In the years since, that accusation has been made to look increasingly ridiculous. The BCCI, thanks largely to its ham-handed public relations, continues to get a bad rap. But the numbers suggest that no cricket board – and certainly not their well-heeled cousins in England and Australia – does more to spread the wealth around.
Let’s just look at the outline of the new structure that the ICC has put in place for Test and ODI cricket. These advocate six Test series in a two-year cycle, with the top sides playing most of their peers once either home or away. In the 50-overs format, the plan is for a three-year cycle (the first one will run just for 24 months) that incorporates series against each of the other 12 teams chosen to be part of the elite group.
In the last two years, India have played 24 Tests across seven series. They have played every side apart from Pakistan and Zimbabwe. Zimbabwe, after years of decline and instability, have only recently made it back to the Test fold, while series against Pakistan, ever since the early 1960s, have been prey to the whims of politicians on both sides of the border. To blame the BCCI for cross-border sabre-rattling makes no sense at all.
If you go back a further two years, the situation is no different. In that 24-month cycle, India played 19 Tests across seven series. Again, the schedule took in every team apart from Zimbabwe and Pakistan. In both cycles, there was a one-off Test against Bangladesh. The upgrade to two or even three Tests should be welcomed by broadcasters seeking a local rivalry to replace the India-Pakistan one.

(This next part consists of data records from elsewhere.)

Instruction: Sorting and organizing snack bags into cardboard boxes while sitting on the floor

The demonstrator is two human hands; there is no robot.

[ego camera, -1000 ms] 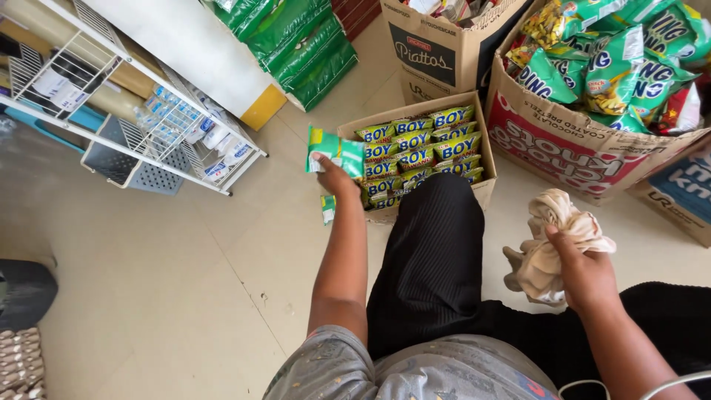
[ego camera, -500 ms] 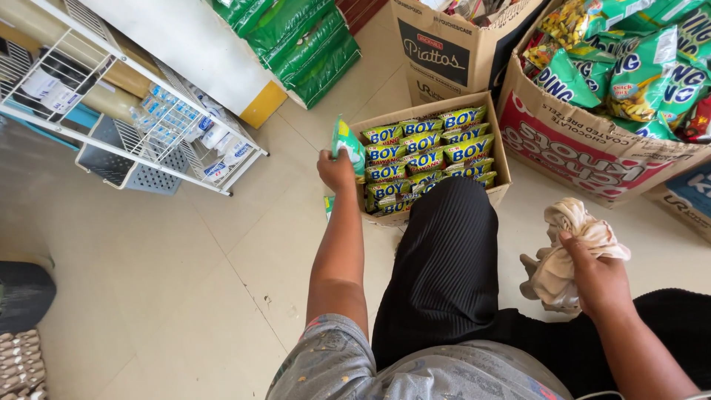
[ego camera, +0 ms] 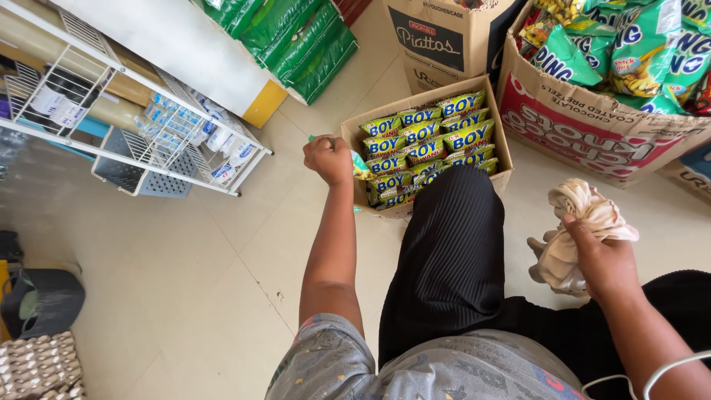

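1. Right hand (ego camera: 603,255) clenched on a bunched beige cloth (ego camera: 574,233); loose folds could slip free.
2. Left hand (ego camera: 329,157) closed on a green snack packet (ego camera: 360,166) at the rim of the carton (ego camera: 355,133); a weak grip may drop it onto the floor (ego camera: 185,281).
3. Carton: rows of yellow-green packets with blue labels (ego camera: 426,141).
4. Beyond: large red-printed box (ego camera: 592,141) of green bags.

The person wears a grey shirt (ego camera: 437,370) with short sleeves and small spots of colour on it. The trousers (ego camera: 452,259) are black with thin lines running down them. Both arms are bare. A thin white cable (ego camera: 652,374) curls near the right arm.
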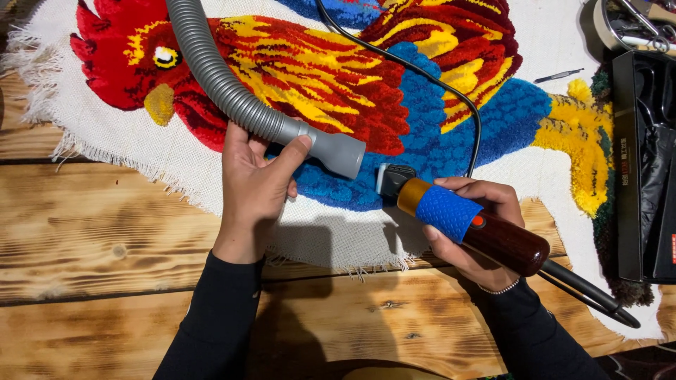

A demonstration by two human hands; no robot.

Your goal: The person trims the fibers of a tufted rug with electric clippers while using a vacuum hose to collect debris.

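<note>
My left hand [257, 179] is wrapped around the grey vacuum hose [232, 84], gripping just behind its smooth nozzle [336, 150], thumb pressed along the top. The nozzle mouth sits over the blue belly of the rooster rug [422, 105], low against the pile. My right hand [473, 229] is closed around the electric trimmer [465, 218], fingers curled under its blue grip, the dark wooden handle sticking out back toward me. The trimmer's head rests on the rug's blue tufting, just beside the nozzle mouth. Its black cord [451, 91] loops up across the rug's body. The rug lies flat on the wooden bench [105, 239], frayed cloth edge hanging near my wrists. Beyond the rug's yellow tail stands a black box [644, 169], and small tweezers [558, 75] lie on the white backing above that tail.
</note>
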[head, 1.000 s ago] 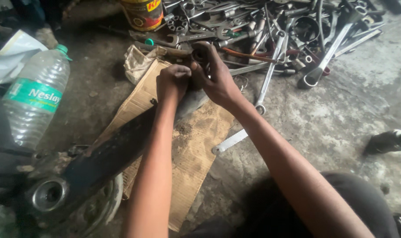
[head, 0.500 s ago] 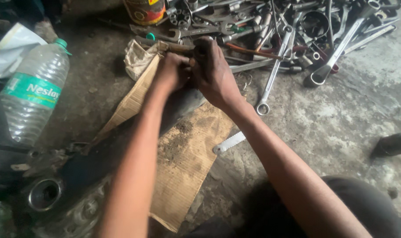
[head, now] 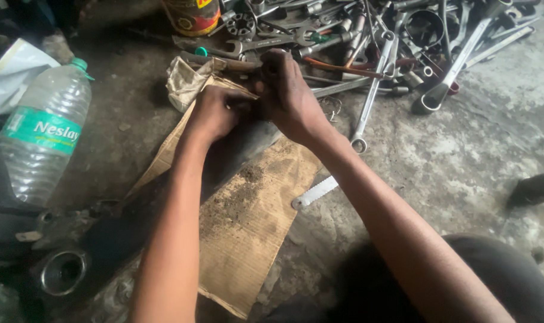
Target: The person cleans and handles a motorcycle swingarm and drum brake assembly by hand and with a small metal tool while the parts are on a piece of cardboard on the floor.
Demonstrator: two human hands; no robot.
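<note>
Dark metal part (head: 248, 140) | both hands (head: 254, 104) clenched around its end | on gritty cardboard (head: 254, 221)

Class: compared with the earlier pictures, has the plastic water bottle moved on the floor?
No. The water bottle lies by the white paper as before; only the camera shifted.
</note>
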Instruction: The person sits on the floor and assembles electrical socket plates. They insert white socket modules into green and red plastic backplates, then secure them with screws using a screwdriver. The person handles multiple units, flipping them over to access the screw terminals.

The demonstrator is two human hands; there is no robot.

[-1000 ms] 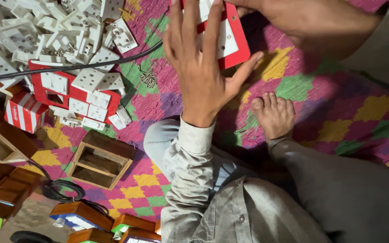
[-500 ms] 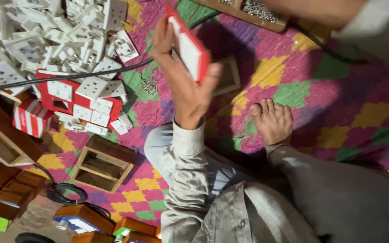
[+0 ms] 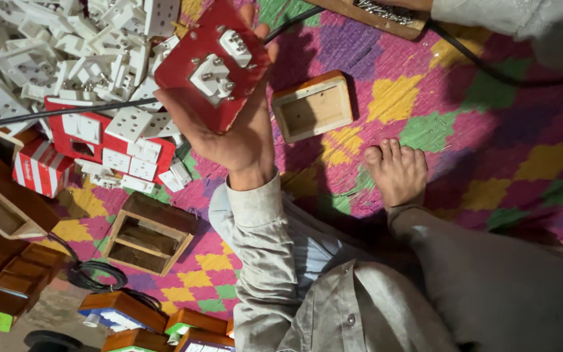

If you take the three-year cycle for ODIs, India have played 12 bilateral series comprising 51 games since October 2014. There was also a tri-series in Australia before the 2015 World Cup. Of the 12 series, two were in Zimbabwe, a long trek that few countries make – England haven’t set foot there since 2004, while Australia have played one series there in the last 13 years. Except for Pakistan, India have toured or hosted each of the Test-playing nations in this cycle.
In the penultimate one, they also played 12 series, including a three-match home contest against Pakistan. In addition to that, there were two Asia Cups and two tri-series, one apiece in Australia and the Caribbean. In essence, the new guidelines change nothing as far as India is concerned. But for the elephant in the room that is cricket against Pakistan, India have been fulfilling their obligations and then some for the best part of a decade, which is more than can be said for others.
The new proposals will change nothing if Test cricket isn’t given a helping hand in the countries where it has struggled to stay relevant. New Zealand and West Indies, to give two examples, have met the numerical criteria over the past four years, but there’s little point in forcing boards to host series that plunge their finances into further disarray. The Test championship will make sense only if a significant share of the revenue from it – assuming sponsors and advertisers clamber aboard the bandwagon – is used to at least partially subsidise the cost of hosting such matches, and the extras they entail like the Decision Review System (DRS).
Any talk of context is irrelevant as long as the playing field continues to be unequal. Test status for Afghanistan and Ireland, or even Bangladesh, means little as long as they’re given scant opportunities to test themselves against the best. And those one-off or rare matches make little sense either when the roots of the game are not robust. As much as any Test championship or ODI league, what cricket needs is a pathway for such nations to improve rapidly.
In the 1980s, Sri Lanka, invited to the top table in 1982, played just 29 Tests and 95 ODIs. In the next decade, those numbers ballooned to 67 Tests and a whopping 217 ODIs. Contrast that with Bangladesh, the new boys, in the first decade of the new millennium, when they played 61 Tests and 174 ODIs – number swelled by eight five-day matches and 43 50-over games against Zimbabwe, a side going into a tailspin.
With TV companies so influential in the carving out of itineraries, you’re not going to see too many series featuring the unfashionable sides, no matter what the guidelines may say. One way to lift playing standards, and breathe some life into domestic cricket, would be to include them in competitions like the Duleep Trophy and the Sunfoil Series, depending on geography. Afghanistan, Nepal and even Bangladesh A could play in India, while Papua New Guinea could be part of a tournament on either side of the Tasman Sea. Ireland, Scotland and the Netherlands could be part of certain English competitions, as they have been at times in the past.
Sport at the highest level, as Neymar Junior’s transfer earlier this summer proved, is never going to be about charity. The bottom line matters. But for cricket, played at a high level in so few countries, that line would look a lot healthier if the playing pool was widened and deepened. And contrary to popular perception, India have done more than anyone else in that regard. The numbers don’t lie.